Sem um debate corajoso e transparente sobre o nosso sistema de saúde, a expansão tutelada do mercado corre frouxa. As suspeitas não explicitadas sobre o SUS fermentam a privatização. Não se diz abertamente, mas as teses sobre a relevância da entrega do serviço ao destinatário final, independentemente da origem do prestador, ressoam em alto e bom som entre os que vêem mais defeitos do que qualidades na concepção do SUS. Para puxar o freio de arrumação na saúde essas polêmicas terão que vir a público. No longo prelúdio para aprovação da regulamentação da EC 29 pelo Congresso Nacional as condições essenciais para expandir e melhorar a qualidade do SUSficaram bem definidas. Um sistema de saúde socialmente estável e politicamente sustentável requer que o aporte de mais recursos financeiros se combine com prioridades assentadas em critérios epidemiológicos, continuidade administrativa; ocupação de cargos públicos por agentes que não defendam interesses empresariais e funcionários públicos dedicados.

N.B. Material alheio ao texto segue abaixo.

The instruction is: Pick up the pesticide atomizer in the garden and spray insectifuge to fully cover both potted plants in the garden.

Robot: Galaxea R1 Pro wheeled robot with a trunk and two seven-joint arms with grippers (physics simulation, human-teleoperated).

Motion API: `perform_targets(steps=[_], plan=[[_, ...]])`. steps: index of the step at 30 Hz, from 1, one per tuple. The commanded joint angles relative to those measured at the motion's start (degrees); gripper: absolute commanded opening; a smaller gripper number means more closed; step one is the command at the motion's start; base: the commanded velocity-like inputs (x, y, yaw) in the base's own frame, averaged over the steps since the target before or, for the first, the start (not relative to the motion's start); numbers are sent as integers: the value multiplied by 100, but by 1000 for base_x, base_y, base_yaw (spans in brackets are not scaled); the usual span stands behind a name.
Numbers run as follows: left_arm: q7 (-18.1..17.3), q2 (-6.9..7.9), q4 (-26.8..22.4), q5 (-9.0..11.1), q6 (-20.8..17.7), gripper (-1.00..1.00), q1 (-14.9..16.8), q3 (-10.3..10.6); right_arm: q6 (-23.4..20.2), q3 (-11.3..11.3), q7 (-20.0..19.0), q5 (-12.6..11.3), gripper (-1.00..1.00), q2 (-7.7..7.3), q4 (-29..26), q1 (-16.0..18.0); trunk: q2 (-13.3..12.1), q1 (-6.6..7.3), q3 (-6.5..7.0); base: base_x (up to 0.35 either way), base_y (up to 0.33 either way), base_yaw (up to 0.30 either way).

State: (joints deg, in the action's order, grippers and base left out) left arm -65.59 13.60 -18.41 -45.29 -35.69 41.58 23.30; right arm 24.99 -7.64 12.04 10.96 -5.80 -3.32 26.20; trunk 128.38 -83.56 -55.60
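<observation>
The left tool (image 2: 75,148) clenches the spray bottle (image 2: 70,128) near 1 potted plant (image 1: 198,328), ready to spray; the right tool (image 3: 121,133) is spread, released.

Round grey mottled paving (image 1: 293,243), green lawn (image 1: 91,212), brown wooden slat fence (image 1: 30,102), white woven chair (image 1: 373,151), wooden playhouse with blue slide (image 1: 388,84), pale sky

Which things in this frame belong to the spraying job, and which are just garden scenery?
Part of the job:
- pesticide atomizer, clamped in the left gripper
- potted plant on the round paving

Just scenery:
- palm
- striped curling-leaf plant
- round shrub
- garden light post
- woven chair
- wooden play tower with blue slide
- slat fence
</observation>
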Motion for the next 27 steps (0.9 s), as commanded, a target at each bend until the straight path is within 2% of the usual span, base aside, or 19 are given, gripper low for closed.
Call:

Quem fez ou não o SUS é um acerto de contas com o passado. Mas a insistência em adequar o sistema de saúde às necessidades empresariais, e não aos objetivos de construir pontes concretas entre desenvolvimento, democracia e bem estar, será cobrada no futuro. Se não forem fechadas as portas giratórias pelas quais a entrada dos subsídios públicos se converte na saída de renda para os bancos de investimentos, alguns poderão passar para a história como responsáveis pela detonação do SUS e retorno ao ponto de partida que pretendemos superar com a Constituição de 1988.